At the heart of another bent decision are the refineries and oil marketing companies in general and Byco in particular. The ‘incentivisation’ of this already much pampered sector is in direct contravention of recommendations made by the Justice Bhagwandas Commission, which had been appointed by the Supreme Court of Pakistan. The assault on the national interest and the consumer was three pronged. First the ECC, presided over by the man-in-a-hurry Mandviwalla, approved Inland Freight Equalisation Margin (IFEM) in favour of Byco, a demand that had twice been turned down by not only the ECC but also by the same Ministry of Petroleum and Natural Resources that was sponsoring it in the ‘changed circumstances’. OGRA, which has the good fortune to be headed by Saeed Ahmad Khan, who has the guts to stand up to bullying by the then Advisor for Petroleum, strongly opposed this concession by pointing out that Byco had installed second-hand machinery and was not justified in claiming an incentive given to PARCO, which had installed state-of-the-art brand new machinery. The proposal was also opposed by the Planning Commission, which pointed out that Byco is a coastal refinery and there is no justification in allowing IFEM to any coastal refinery. The Planning Commission also pointed out that Byco was basing its claim on the cost it had incurred on the Single Point Mooring (SPM), although this cost had already been factored into the refinery cost when approval and concessions were originally given to the refinery.

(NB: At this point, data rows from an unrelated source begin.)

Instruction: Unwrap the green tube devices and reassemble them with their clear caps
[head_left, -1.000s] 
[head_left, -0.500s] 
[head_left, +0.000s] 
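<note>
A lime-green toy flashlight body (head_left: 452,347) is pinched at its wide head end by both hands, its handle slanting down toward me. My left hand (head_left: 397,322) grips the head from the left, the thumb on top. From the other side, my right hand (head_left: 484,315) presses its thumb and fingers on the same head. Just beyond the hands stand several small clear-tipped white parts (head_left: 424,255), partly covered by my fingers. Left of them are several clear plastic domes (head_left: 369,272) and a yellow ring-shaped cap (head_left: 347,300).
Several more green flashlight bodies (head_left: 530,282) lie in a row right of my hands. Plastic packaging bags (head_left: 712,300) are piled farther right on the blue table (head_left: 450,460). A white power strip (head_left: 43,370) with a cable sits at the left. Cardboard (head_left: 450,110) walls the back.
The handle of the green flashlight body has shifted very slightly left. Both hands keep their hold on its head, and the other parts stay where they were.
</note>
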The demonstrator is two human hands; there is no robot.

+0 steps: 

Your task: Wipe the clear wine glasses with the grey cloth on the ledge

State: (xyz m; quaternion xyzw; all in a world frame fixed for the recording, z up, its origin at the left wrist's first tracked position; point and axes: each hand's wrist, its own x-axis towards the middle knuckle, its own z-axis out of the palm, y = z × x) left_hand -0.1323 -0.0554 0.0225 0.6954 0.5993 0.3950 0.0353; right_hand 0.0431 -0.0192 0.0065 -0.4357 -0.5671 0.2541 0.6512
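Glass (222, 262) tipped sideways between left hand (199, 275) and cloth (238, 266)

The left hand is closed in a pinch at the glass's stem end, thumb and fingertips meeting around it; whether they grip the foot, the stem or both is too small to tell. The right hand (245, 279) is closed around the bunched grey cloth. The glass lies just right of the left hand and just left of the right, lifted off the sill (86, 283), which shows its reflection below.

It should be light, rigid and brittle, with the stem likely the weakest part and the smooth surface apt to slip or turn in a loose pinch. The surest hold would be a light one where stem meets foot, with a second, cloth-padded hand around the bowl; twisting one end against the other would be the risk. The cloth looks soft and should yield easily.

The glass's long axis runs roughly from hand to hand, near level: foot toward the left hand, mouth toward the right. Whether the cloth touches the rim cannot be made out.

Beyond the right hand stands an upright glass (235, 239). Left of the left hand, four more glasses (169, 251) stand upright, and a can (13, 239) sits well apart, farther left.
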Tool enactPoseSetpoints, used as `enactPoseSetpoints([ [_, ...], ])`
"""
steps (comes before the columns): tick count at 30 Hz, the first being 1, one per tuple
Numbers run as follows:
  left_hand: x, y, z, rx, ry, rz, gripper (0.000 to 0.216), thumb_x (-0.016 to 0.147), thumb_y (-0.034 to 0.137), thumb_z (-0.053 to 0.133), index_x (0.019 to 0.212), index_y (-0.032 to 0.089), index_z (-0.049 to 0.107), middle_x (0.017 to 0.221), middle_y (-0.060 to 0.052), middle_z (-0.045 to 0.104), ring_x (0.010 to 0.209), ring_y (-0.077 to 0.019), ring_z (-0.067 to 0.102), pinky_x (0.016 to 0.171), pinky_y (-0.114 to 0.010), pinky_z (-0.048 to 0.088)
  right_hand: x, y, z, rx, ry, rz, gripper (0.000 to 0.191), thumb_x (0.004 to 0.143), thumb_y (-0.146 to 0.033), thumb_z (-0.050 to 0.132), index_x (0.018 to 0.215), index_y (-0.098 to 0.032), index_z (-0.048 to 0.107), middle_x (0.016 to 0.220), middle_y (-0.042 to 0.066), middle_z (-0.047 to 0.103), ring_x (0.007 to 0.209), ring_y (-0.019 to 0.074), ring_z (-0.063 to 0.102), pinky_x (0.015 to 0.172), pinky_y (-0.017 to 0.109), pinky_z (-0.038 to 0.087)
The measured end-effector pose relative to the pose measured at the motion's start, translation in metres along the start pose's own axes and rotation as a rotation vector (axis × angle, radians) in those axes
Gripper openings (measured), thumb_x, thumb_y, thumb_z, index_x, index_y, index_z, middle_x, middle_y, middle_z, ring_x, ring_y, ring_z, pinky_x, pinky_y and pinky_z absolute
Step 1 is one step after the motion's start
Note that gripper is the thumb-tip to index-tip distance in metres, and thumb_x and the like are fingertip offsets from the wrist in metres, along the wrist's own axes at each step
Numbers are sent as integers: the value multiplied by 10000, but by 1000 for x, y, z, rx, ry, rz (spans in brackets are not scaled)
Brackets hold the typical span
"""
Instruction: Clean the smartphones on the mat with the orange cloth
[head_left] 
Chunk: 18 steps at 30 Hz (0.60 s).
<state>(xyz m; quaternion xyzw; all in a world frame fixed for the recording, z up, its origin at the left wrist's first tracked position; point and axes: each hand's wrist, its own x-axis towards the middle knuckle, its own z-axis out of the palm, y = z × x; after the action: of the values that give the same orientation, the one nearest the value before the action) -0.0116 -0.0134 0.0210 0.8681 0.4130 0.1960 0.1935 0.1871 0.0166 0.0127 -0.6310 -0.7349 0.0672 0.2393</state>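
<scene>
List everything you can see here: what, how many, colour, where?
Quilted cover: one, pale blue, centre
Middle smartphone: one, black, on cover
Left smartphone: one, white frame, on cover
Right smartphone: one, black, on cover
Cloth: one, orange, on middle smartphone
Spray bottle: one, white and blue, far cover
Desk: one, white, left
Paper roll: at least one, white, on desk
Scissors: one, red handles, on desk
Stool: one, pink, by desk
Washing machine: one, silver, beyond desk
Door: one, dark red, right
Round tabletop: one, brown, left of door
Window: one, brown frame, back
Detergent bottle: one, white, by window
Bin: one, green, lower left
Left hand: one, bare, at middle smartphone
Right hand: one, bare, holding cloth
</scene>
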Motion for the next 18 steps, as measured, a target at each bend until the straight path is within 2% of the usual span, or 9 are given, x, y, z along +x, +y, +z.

In spite of all this and disregarding the fact that its generosity to Byco would cost the consumers in the form of an increase in the price of petrol, the new look ECC took the scandalous decision to ignore the objections of the Planning Commission and OGRA as well as consumer interest and allowed the benefit of IFEM to Byco.

The second assault on merit, transparency and consumer interest was on account of Deemed Duty. The background to this scam is that a tariff profection formula containing 10 percent on High Speed Diesel and 6 percent on other products was given to refineries in 2000-2001 on the understanding that refineries availing the financial benefit of this formula will modernise/upgrade their processes. PARCO delivered on this commitment in 2011, but none of the remaining refineries made any investments for this purpose despite reaping the corresponding financial benefits. OGRA pointed out that “further enhancement of deemed duty will be tantamount to undue protection and will lead to condoning inefficiency with extra cost to the consumer. Enhancement in deemed duty is not supported. Rather OGRA is of the view that deemed duty be gradually reduced to zero in order to protect the consumer.” Such categorical views and strong words are rare in bureaucratic communications and they reflect the outrage at the unjustified proposal being made in favour of big money, i.e oil refineries. But how did the Mandviwalla Coordination Committee respond? It completely ignored the critics and approved the proposal. The third anti-consumer and pro-oil sector decision was the increase in oil dealers margin, adding Rs. 1.50 per litre to the consumer cost without any apparent rhyme or reason. Score, oil companies 3, public interest 0

Bending over backwards to increase the fortunes of the oil companies (the share price of Byco doubled in a few days as a result of these decisions) is only one part of the manner in which the PPP-led government played out the last over of its 20-20 match. We will conclude with just one example of a killing made by one of the evergreen influence peddlers. Roche Power, owned by a well-known entrepreneur whose businesses milk the government and its institutions for every drop of gain at every conceivable opportunity, was paid a whopping Rs. 3.5 billion on account of outstanding electricity dues on out of turn basis in gross violation of orders by the Supreme Court of Pakistan, which had stressed non-discrimination in paying dues of the IPPS.

Let the caretaker Prime Minister or the apex court order a through investigation of the economic decisions taken to benefit certain sectors, institutions and individuals in flagrant violation of public interest and integrity during the last few weeks of the outgoing government. A judicial commission may well be the best idea.